La pubblicistica fissa una data per la nascita di quella che conosciamo come la ‘primavera araba’. “ …
17 dicembre 2010. E un luogo: Sidi Bouzid, nel centro della Tunisia. E un nome: Mohamed Bouazizi, l’eroe. Una storia del primo decennio del XXI secolo che figurerebbe benissimo in un nuovo ciclo delle Mille e una notte: l’umile mercante di verdure che ha sconfitto il tiranno che viveva tra gli ori del suo palazzo, circonfuso delle prosternazioni dei visir e gli omaggi dei re stranieri…”
Da allora molto è accaduto: Tunisia, Egitto, Libia....un vero tsunami ha colpito regimi solo all'apparenza granitici.
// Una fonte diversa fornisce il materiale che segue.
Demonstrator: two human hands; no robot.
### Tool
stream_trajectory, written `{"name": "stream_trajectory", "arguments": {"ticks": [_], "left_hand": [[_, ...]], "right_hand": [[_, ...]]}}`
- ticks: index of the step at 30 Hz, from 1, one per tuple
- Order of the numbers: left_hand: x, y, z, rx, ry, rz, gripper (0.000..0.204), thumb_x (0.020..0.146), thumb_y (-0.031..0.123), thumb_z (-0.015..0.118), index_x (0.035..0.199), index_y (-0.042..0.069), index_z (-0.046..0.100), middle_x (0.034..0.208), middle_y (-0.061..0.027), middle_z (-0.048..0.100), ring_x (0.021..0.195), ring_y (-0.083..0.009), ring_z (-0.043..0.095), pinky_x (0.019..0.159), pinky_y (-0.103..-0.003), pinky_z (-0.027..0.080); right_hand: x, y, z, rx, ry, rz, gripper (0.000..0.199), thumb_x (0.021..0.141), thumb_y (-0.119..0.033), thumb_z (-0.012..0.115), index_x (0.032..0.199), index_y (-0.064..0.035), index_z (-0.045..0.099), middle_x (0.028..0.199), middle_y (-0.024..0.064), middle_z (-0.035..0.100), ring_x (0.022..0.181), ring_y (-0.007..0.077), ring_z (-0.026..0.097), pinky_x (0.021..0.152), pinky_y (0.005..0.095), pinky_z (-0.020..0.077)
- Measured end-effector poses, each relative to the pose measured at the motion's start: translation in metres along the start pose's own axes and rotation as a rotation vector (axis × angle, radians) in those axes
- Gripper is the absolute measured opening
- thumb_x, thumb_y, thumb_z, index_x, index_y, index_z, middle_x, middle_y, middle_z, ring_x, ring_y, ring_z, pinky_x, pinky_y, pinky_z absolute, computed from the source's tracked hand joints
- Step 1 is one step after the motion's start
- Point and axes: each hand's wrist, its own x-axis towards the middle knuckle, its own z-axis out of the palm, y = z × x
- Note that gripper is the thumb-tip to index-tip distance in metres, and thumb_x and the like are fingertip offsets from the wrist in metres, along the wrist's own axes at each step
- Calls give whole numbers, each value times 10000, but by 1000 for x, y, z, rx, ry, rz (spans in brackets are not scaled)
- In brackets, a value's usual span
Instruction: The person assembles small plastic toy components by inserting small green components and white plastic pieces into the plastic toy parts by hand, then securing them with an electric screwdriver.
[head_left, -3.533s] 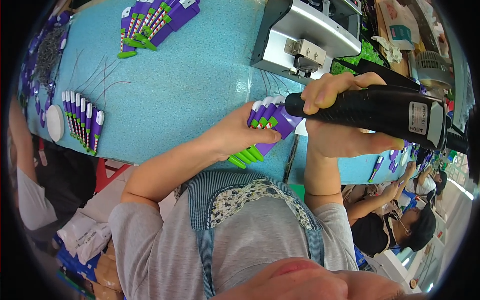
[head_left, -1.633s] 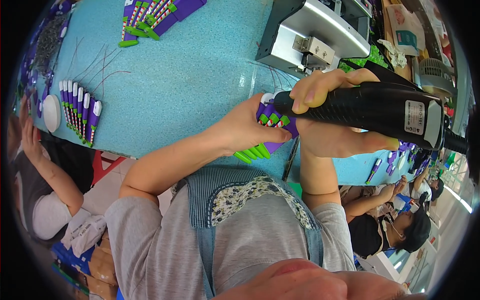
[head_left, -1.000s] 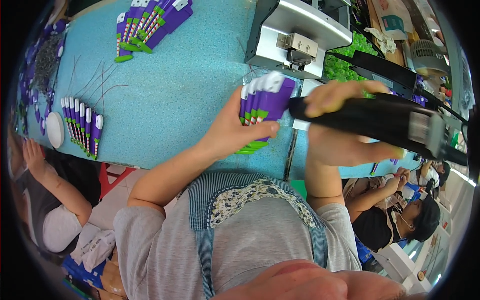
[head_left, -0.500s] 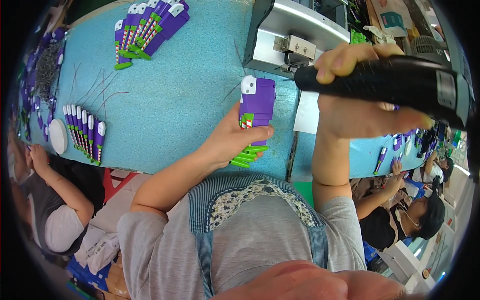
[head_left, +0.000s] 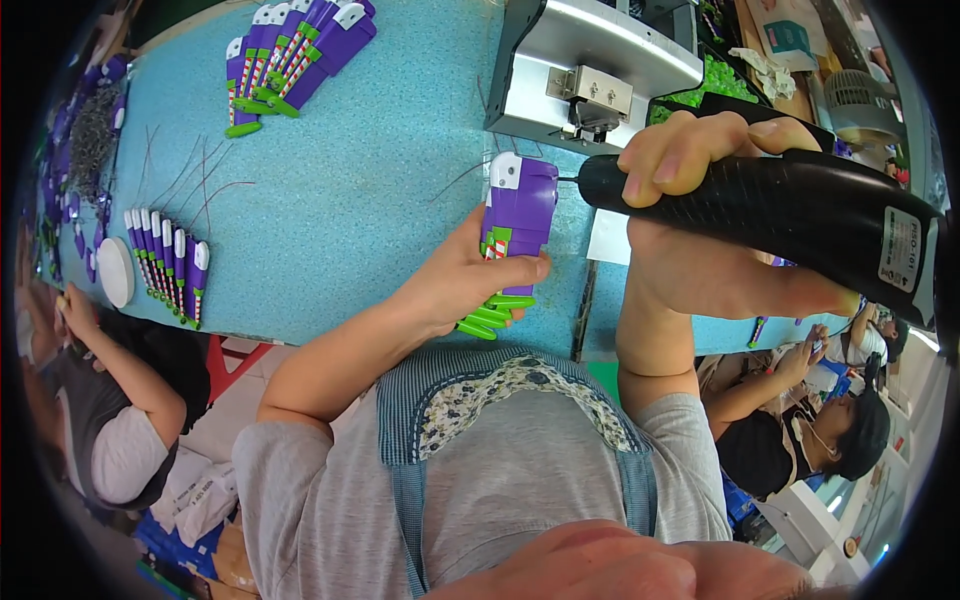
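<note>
Left hand (head_left: 462,268) is pinching purple pieces (head_left: 530,205) over the tabletop (head_left: 350,200) (long axis running six-to-twelve o'clock, white end at twelve); right hand (head_left: 690,268) is clasping a screwdriver (head_left: 780,208) pointing toward nine.

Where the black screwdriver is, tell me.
The black screwdriver sits right of centre in the head view, in the right grip, its tip beside the purple pieces, below the silver machine.
</note>
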Motion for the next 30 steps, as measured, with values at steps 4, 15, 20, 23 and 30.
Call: {"name": "stream_trajectory", "arguments": {"ticks": [4, 15, 20, 23, 30], "left_hand": [[2, 1, -3, -13, 3, -8, 507, 797, 90, 702, 1204, 44, 404, 997, -115, 626, 650, -147, 605, 503, -294, 515], [1, 8, -7, 20, -8, 22, 559, 795, 50, 687, 1260, 63, 377, 990, -112, 612, 694, -147, 595, 527, -313, 521], [0, 7, -7, 7, 7, 17, 558, 799, 65, 685, 1264, 59, 378, 986, -113, 608, 703, -150, 594, 526, -314, 522], [-1, 5, -10, 20, 29, 0, 555, 801, 79, 688, 1263, 58, 381, 991, -110, 606, 714, -149, 594, 527, -312, 523], [-1, -1, -6, 43, 0, 35, 526, 807, 102, 682, 1241, 56, 389, 981, -107, 603, 682, -144, 591, 515, -305, 521]], "right_hand": [[1, 2, -4, 12, -5, 11, 971, 727, -870, 325, 1231, -49, 456, 805, 147, 593, 609, 220, 563, 550, 330, 445], [-1, -3, -4, -47, 20, 55, 1007, 737, -868, 300, 1302, -39, 392, 804, 147, 573, 608, 222, 546, 574, 347, 433], [9, -7, -2, -31, 65, 30, 1010, 741, -861, 318, 1321, -36, 372, 814, 146, 573, 611, 236, 545, 602, 373, 436], [19, -12, -15, -63, -1, -6, 984, 741, -852, 342, 1315, -54, 396, 847, 159, 588, 644, 258, 556, 669, 411, 442], [77, -17, -41, -95, -45, -323, 932, 723, -876, 308, 1098, -61, 563, 828, 214, 640, 683, 301, 619, 671, 424, 492]]}}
Si tratta di una verità o la primavera araba è una ennesima illusione in un contesto, quello arabo nordafricano, che di rivoluzioni senza sbocchi democratici ne ha conosciute tante? Ma poi come si insedia il concetto della democrazia in queste realtà? In fondo, con tutte le differenze dei singoli casi, tutti i dittatori scalzati dalle rivolte o ancora in bilico sembravano essere prodotti di speranze di cambiamento. Questo ed altro ci si chiede nel Primo Piano del fascicolo 107 di Quaderni Radicali che fra gli altri contieni testi di Giuseppe Rippa, Anna Mahjar Barducci, Emma Bonino, Silvio Pergameno, Khalil Al-Marzooq.